目的 对于老年患者的移位性股骨颈骨折 (FNF),与半髋关节置换术 (HA) 相比,全髋关节置换术 (THA) 的效果在指南中仍然存在不确定性。我们旨在比较这些患者的 90 天手术再入院、院内并发症以及 THA 和 HA 之间的费用。方法 2013年1月1日至2019年12月31日,查询医院质量监测系统,查找接受 THA 或 HA 治疗的老年患者移位的 FNF。在确定 33,849 名配对患者的倾向评分匹配后,使用 logistic 和线性回归模型比较 THA 和 HA 之间的结果。结果 HA 组 90 天手术再入院的发生率低于 THA 组 (比值比 (OR) 0.75 (95% CI 0.68 至 0.83))。同时,HA 组脱位发生率较低 (OR 0.42 (95% CI 0.33 至 0.52))、无菌性松动 (OR 0.50 (95% CI 0.38 至 0.66))和关节痛 (OR 0.63 (95% CI 0.40 至 0.98)),但与 THA 组相比,假体周围骨折的发生率较高 (OR 1.41 (95% CI 1.07 至 1.87))。两组之间院内并发症的发生率无显著差异。此外,HA 组的平均费用低于 THA 组(47,578.29 元人民币 (CNY) (SD 20,069.71) vs 57,641.00 元人民币 (SD 21,524.07))。结论 考虑到 90 天手术再入院率、院内并发症和死亡率,与 THA 相比,HA 导致 90 天内手术再入院率显著降低,尽管患者年龄较大且 Charlson 合并症指数较高。
更新日期:2024-12-01
中文翻译:
比较老年股骨颈骨折的手术再入院、院内并发症以及全髋关节置换术和半髋关节置换术之间的费用。

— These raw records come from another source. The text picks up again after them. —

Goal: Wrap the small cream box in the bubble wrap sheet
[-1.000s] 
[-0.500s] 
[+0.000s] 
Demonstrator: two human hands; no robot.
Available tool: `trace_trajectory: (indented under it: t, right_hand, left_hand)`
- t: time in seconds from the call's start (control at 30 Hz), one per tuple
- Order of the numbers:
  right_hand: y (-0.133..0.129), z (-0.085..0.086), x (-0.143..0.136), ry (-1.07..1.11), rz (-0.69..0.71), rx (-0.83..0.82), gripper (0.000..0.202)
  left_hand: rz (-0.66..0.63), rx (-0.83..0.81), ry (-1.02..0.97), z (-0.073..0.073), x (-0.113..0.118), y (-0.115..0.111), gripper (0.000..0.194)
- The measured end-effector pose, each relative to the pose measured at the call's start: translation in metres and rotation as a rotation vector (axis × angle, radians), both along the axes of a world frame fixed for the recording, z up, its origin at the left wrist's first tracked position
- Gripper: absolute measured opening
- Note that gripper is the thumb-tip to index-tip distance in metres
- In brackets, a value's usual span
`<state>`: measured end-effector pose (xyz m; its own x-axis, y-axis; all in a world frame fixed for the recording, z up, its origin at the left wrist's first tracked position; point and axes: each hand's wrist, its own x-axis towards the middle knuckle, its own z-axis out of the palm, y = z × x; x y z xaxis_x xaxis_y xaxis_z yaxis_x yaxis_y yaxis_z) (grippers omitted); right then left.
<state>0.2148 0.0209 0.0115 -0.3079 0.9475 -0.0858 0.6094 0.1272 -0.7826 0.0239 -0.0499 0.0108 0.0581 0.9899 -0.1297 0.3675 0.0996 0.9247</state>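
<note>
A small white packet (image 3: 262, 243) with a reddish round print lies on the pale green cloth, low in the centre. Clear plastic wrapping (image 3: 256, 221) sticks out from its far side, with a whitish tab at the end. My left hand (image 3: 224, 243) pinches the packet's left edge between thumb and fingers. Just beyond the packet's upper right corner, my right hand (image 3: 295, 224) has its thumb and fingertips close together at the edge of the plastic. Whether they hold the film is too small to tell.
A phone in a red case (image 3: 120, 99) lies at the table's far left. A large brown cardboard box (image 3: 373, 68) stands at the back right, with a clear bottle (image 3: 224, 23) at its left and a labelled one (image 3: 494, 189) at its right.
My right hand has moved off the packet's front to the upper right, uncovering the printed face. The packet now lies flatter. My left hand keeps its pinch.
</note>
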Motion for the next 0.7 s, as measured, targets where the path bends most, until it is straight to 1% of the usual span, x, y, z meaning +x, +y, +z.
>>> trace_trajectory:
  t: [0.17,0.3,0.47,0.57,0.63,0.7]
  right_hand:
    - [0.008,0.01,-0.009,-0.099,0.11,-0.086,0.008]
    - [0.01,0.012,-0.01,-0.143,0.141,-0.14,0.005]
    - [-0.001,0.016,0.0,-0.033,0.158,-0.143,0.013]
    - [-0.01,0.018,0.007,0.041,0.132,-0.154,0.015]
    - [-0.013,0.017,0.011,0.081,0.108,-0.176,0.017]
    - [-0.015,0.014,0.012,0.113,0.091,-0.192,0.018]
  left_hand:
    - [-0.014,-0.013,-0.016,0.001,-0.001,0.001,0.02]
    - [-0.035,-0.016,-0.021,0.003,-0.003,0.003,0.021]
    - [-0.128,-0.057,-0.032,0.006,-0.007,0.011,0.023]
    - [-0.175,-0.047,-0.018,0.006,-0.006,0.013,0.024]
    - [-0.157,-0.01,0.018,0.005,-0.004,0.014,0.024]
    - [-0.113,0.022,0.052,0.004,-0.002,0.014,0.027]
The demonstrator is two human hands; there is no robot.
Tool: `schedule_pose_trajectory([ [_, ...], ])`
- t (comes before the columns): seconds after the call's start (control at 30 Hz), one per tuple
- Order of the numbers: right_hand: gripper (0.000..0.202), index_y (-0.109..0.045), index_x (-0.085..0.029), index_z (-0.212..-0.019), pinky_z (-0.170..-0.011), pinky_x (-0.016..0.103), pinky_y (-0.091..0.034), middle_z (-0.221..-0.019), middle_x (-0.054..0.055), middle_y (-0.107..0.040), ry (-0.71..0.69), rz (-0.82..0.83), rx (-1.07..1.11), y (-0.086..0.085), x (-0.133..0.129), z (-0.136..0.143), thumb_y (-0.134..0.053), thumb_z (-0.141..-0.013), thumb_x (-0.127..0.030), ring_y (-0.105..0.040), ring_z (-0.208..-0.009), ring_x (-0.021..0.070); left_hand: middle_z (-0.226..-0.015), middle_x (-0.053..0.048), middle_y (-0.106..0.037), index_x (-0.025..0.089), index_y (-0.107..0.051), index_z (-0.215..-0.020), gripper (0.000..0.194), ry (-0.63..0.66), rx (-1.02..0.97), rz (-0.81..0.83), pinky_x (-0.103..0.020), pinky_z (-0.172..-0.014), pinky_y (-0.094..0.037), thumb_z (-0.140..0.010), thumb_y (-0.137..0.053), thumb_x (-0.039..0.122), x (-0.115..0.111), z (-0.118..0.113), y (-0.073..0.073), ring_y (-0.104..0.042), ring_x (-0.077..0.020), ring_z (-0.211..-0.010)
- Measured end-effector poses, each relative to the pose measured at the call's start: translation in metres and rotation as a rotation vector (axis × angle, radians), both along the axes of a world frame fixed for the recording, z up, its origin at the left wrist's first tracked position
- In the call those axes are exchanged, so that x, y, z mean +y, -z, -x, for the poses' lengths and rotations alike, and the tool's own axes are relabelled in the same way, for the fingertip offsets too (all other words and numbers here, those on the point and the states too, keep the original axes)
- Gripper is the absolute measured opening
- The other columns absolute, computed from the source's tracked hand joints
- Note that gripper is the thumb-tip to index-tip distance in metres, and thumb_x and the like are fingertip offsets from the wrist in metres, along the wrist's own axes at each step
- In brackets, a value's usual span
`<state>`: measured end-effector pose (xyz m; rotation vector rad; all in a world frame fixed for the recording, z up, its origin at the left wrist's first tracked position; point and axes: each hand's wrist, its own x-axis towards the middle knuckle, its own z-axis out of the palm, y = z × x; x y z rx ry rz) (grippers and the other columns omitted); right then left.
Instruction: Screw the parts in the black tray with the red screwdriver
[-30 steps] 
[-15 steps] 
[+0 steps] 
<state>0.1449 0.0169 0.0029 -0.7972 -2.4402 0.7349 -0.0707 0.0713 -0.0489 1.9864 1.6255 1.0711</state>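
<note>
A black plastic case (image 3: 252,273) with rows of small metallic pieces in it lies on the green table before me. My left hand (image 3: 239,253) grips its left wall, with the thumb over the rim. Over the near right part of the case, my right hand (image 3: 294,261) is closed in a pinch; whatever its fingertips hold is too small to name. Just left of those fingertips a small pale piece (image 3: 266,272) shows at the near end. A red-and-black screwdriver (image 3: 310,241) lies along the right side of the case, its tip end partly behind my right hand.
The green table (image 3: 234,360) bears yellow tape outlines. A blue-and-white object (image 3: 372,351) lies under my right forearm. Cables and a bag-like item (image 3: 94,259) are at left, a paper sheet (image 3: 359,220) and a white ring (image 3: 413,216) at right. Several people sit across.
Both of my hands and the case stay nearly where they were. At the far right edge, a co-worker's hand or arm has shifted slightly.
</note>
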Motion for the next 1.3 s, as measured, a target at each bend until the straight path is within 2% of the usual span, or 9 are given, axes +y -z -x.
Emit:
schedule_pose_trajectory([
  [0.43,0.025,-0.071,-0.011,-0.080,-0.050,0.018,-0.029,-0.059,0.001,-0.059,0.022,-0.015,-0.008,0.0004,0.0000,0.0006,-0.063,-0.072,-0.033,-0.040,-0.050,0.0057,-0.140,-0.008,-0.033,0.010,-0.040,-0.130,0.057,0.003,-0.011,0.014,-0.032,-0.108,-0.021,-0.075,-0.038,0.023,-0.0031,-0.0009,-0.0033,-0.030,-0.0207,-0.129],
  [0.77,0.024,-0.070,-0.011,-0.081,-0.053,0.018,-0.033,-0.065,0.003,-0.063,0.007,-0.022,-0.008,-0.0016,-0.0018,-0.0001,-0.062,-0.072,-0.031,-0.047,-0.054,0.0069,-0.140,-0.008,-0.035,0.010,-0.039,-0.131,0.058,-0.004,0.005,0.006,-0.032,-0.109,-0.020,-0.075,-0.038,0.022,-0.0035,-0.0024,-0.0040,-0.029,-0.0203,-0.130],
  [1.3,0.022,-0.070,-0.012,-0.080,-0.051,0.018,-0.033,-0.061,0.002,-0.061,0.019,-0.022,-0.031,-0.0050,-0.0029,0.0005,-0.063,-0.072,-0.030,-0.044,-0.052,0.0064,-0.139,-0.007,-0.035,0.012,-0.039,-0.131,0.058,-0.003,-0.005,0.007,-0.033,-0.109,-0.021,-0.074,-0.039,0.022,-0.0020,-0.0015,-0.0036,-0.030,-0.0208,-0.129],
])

目的 对于老年患者的移位性股骨颈骨折 (FNF),与半髋关节置换术 (HA) 相比,全髋关节置换术 (THA) 的效果在指南中仍然存在不确定性。我们旨在比较这些患者的 90 天手术再入院、院内并发症以及 THA 和 HA 之间的费用。方法 2013年1月1日至2019年12月31日,查询医院质量监测系统,查找接受 THA 或 HA 治疗的老年患者移位的 FNF。在确定 33,849 名配对患者的倾向评分匹配后,使用 logistic 和线性回归模型比较 THA 和 HA 之间的结果。结果 HA 组 90 天手术再入院的发生率低于 THA 组 (比值比 (OR) 0.75 (95% CI 0.68 至 0.83))。同时,HA 组脱位发生率较低 (OR 0.42 (95% CI 0.33 至 0.52))、无菌性松动 (OR 0.50 (95% CI 0.38 至 0.66))和关节痛 (OR 0.63 (95% CI 0.40 至 0.98)),但与 THA 组相比,假体周围骨折的发生率较高 (OR 1.41 (95% CI 1.07 至 1.87))。两组之间院内并发症的发生率无显著差异。此外,HA 组的平均费用低于 THA 组(47,578.29 元人民币 (CNY) (SD 20,069.71) vs 57,641.00 元人民币 (SD 21,524.07))。结论 考虑到 90 天手术再入院率、院内并发症和死亡率,与 THA 相比,HA 导致 90 天内手术再入院率显著降低,尽管患者年龄较大且 Charlson 合并症指数较高。